Inhibition of Cyps and FKBPs prevented PT-mediated cAMP increase in the iGIST bioassay (Fig. 2b). This assay is based on HEK293 cells that express the Giα-coupled somatostatin receptor 2 (SSTR2) as well as a luminescent cAMP probe38. Control samples treated with forskolin to stimulate adenylate cyclase activity and octreotide to activate SSTR2 which inhibits adenylate cyclase activity show a moderate increase in luminescence signal, i.e. intracellular cAMP (Fig. 2b). In contrast, in samples treated with PT, an enhanced increase in cAMP levels was detected because SSTR2-mediated inhibition of the adenylate cyclase through Giα was impaired. If cells were treated only with forskolin, a comparable increase in cAMP levels was detected with or without PT-treatment (Supplemental Fig. 2b). CsA and FK506 prevented the PT-mediated increase while only marginally affecting cAMP levels in the absence of PT (Fig. 2b). Rad, VER and BFA reduced cAMP levels in the absence of PT (Supplemental Fig. 2a). An inhibitory effect of Rad, VER and BFA on PT-mediated cAMP increase could therefore not be detected with this assay. Solvents of inhibitors had no effect on cAMP levels (Supplemental Fig. 2a).
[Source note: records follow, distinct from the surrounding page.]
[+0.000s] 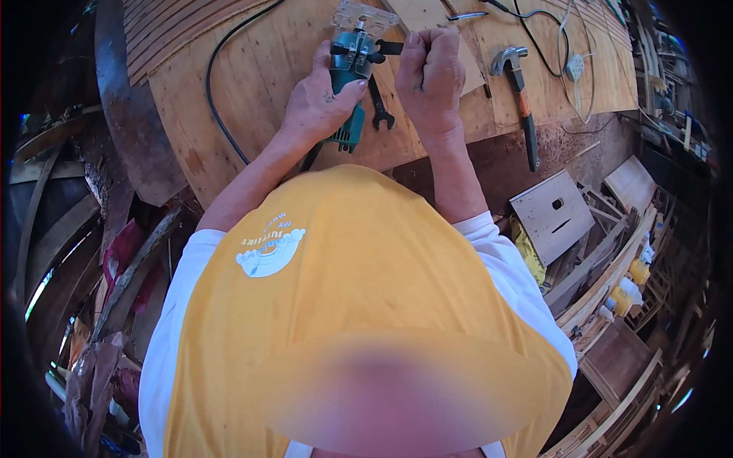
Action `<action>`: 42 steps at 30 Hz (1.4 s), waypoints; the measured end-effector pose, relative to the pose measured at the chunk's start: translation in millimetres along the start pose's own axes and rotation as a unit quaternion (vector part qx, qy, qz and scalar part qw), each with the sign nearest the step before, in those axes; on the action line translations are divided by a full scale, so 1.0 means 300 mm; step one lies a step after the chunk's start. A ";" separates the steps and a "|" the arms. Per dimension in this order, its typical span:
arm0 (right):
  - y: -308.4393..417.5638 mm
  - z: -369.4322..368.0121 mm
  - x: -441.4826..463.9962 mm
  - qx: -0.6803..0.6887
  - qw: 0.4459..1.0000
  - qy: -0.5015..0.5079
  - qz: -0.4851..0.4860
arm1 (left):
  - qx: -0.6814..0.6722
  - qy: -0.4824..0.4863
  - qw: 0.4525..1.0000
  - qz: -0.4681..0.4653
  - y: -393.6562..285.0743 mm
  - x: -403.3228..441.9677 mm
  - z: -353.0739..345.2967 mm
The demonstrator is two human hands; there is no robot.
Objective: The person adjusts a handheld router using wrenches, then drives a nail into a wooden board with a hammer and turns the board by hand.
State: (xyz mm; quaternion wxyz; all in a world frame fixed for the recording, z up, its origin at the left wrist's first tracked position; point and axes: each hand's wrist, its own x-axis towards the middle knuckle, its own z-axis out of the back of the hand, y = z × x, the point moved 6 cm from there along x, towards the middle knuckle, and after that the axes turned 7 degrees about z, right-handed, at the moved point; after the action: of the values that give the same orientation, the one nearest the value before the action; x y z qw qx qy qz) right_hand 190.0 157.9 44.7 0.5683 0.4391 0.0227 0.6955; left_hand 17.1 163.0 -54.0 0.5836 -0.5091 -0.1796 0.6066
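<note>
Fingers [322,57] of my left hand [315,103] wrap around a green cylindrical power tool [349,95] over the pale plywood table [252,84], its clear plastic base pointing far. My right hand [435,80] curls tightly, gripping a dark flat metal tool [390,48] that reaches left to it. A dark open-ended wrench [382,114] lies near; right, a claw hammer [521,99] with black-and-orange handle.

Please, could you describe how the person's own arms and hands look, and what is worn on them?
Both the left hand and right hand are bare, with no gloves visible. The forearms are uncovered, and no watch or bracelet shows. Short white sleeves cover the upper arms, joined to a yellow shirt body with a white print.
</note>
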 end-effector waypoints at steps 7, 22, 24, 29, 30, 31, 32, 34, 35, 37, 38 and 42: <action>0.031 0.076 0.019 -0.005 1.000 -0.024 -0.004 | -0.001 0.002 1.000 -0.007 -0.003 0.000 0.001; -0.072 -0.020 0.061 -0.098 0.994 0.029 0.041 | 0.020 0.010 0.999 -0.024 -0.007 -0.004 -0.003; -0.094 -0.044 0.106 -0.100 0.994 0.038 -0.015 | 0.027 0.015 0.999 -0.022 -0.009 -0.006 -0.005; -0.200 -0.136 0.153 -0.070 0.996 0.026 -0.038 | 0.026 0.009 0.999 -0.034 -0.032 -0.014 0.013; -0.257 -0.162 0.147 -0.055 0.998 0.011 -0.023 | 0.025 0.008 0.999 -0.028 -0.033 -0.013 0.013; -0.283 -0.182 0.148 -0.039 0.999 -0.003 -0.009 | 0.024 0.007 0.999 -0.020 -0.032 -0.013 0.013; -0.325 -0.212 0.142 -0.036 0.999 0.008 -0.039 | 0.024 0.008 1.000 -0.014 -0.030 -0.012 0.014; -0.385 -0.246 0.128 -0.034 0.994 0.031 -0.100 | 0.035 0.009 0.999 -0.007 -0.024 -0.014 0.010; -0.425 -0.271 0.124 -0.032 0.991 0.059 -0.115 | 0.039 0.009 0.999 -0.004 -0.023 -0.009 0.010; -0.456 -0.298 0.111 -0.026 0.982 0.118 -0.148 | 0.034 0.002 0.999 -0.009 -0.022 -0.009 0.012; -0.473 -0.303 0.099 -0.012 0.977 0.121 -0.178 | 0.031 0.000 0.999 -0.013 -0.022 -0.009 0.011; -0.434 -0.279 0.113 -0.023 0.983 0.097 -0.155 | 0.015 0.006 1.000 -0.021 -0.021 -0.008 0.006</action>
State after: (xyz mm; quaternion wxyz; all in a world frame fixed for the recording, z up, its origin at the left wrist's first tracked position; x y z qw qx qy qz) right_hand 238.2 270.3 -55.9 0.6745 0.3469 0.1294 0.6387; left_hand 18.4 163.2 -47.2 0.6049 -0.5002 -0.1775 0.5936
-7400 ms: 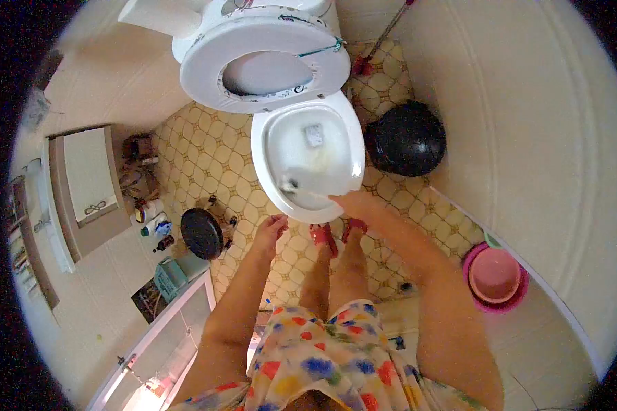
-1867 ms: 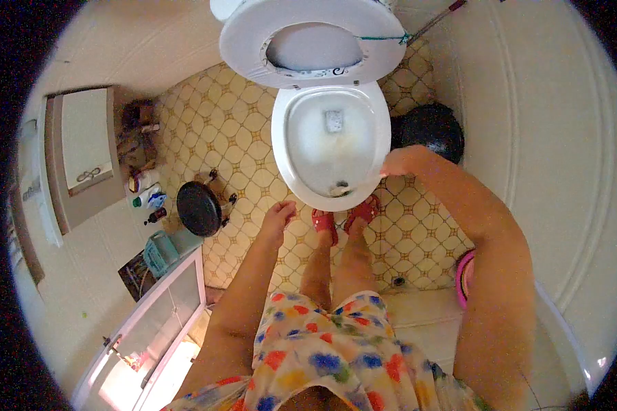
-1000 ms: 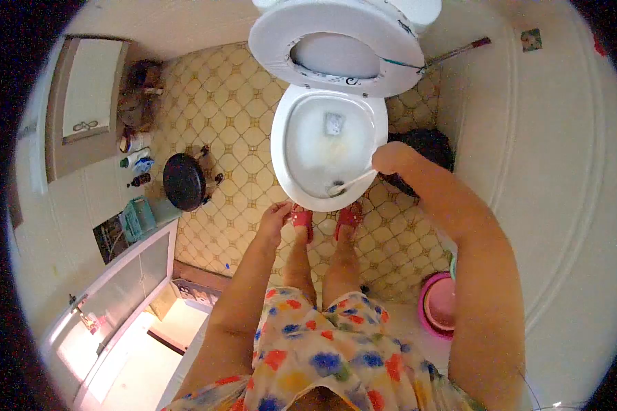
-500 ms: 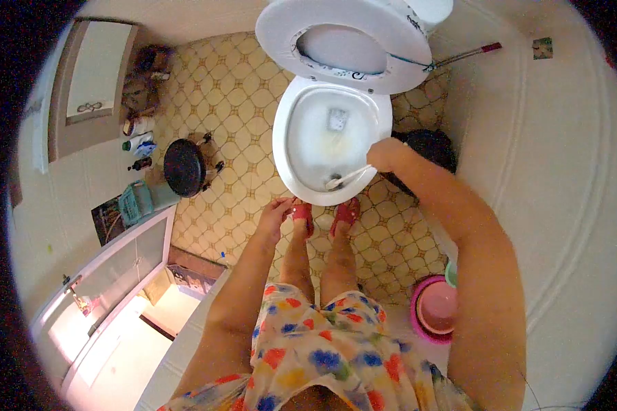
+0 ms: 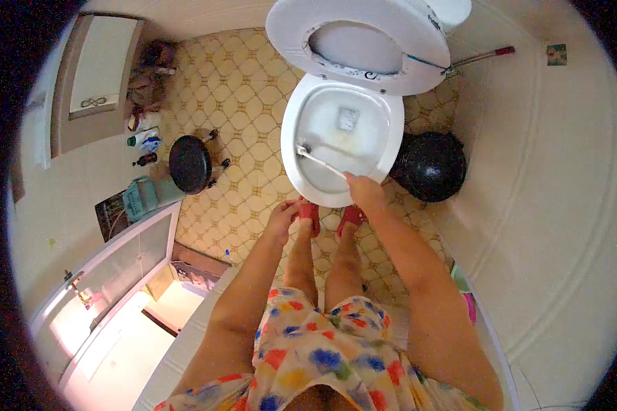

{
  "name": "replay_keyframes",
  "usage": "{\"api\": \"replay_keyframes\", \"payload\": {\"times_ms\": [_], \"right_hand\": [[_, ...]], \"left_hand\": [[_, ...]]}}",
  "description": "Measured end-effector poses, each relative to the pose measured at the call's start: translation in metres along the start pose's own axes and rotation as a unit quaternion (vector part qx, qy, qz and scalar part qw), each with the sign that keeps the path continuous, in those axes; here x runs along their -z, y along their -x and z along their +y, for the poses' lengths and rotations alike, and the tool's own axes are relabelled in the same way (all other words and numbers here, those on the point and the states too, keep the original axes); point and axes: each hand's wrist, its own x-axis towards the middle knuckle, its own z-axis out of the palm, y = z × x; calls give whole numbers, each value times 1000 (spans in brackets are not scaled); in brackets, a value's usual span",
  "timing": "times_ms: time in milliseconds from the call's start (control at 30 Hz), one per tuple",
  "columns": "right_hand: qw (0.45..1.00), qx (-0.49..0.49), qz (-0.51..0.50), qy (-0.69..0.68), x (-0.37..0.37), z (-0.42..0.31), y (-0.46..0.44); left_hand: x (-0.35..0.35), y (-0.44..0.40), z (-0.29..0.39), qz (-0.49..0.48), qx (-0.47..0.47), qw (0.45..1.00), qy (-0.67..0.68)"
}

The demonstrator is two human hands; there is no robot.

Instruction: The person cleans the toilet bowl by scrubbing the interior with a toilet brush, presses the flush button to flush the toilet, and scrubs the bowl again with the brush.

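Observation:
My right hand (image 5: 365, 192) is closed around the handle of a white toilet brush (image 5: 325, 164). The brush reaches left into the toilet bowl (image 5: 298, 179), its head touching the inner wall at the left side. Whitish, sudsy-looking water and a pale yellowish patch show inside the bowl. My left hand (image 5: 283, 218) hangs just outside the front left rim, holding nothing I can see, its fingers loosely apart. Seat and lid (image 5: 288, 34) are raised behind the bowl. Below, red slippers (image 5: 309, 212) on my feet stand close to the toilet's front.
A black bag-like bin (image 5: 430, 168) stands right of the toilet, by the wall. To the left are a round black stool (image 5: 190, 164), several bottles (image 5: 142, 140) and a teal basket (image 5: 140, 197). A red-ended stick (image 5: 483, 56) leans behind the toilet. Patterned tiles cover the floor.
My right hand has moved left and toward me, in front of the bowl. The brush head has swung from the bowl's front to its left wall. The black bin is now uncovered by my arm.

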Motion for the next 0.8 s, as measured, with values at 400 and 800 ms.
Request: {"api": "replay_keyframes", "payload": {"times_ms": [400, 800], "right_hand": [[994, 68, -70, 42, 4, 23, 45], [995, -67, 28, -74, -41, -57, -10]], "left_hand": [[-6, 9, 8, -16, -14, 1000, -7], [17, -1, 8, -15, -22, 1000, -5]]}}
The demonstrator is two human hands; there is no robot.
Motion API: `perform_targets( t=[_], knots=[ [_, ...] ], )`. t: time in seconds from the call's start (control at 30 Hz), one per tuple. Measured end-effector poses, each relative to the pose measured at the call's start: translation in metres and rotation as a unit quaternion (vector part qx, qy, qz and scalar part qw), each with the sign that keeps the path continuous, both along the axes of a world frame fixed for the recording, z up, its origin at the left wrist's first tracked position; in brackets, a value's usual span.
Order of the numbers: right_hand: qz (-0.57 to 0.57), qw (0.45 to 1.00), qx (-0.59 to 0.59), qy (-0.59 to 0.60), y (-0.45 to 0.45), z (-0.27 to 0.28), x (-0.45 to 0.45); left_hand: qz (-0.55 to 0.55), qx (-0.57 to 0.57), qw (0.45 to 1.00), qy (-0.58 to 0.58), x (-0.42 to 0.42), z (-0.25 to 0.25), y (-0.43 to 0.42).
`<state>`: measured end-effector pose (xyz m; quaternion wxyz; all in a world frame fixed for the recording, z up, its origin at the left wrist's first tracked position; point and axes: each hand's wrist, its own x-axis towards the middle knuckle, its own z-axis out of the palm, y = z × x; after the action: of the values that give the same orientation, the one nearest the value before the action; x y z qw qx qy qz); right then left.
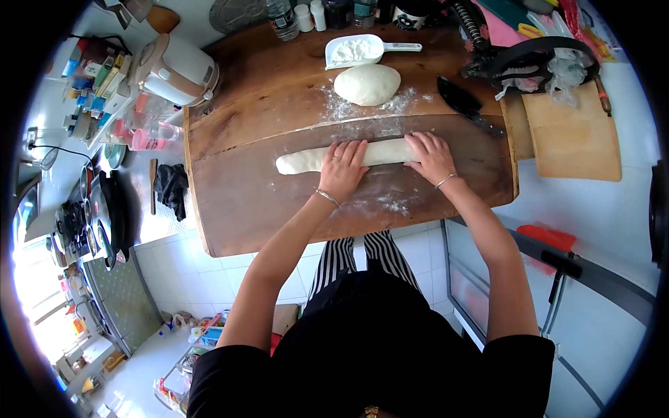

Taken together, these results suggest that inhibition of chaperones/PPIases reduced PTS1-mediated cytosolic ADP-ribosyltransferase activity. To explain this, we have developed competing hypotheses: (1) the inhibitors reduce the enzyme activity of PTS1 or (2) the inhibitors interfere with the transport of PTS1 into the cytosol.

None of the inhibitors impaired the ADP-ribosylation of Giα by PTS1 in vitro (Fig. 2c, Supplemental Fig. 2c), suggesting that the inhibitors prevent uptake of PTS1 into the cytosol. Binding of PT was not inhibited by chaperone/PPIase inhibitors (Fig. 2d). This implies that another step of toxin uptake, such as the intracellular membrane transport of PTS1 into the cytosol is the target of these inhibitors.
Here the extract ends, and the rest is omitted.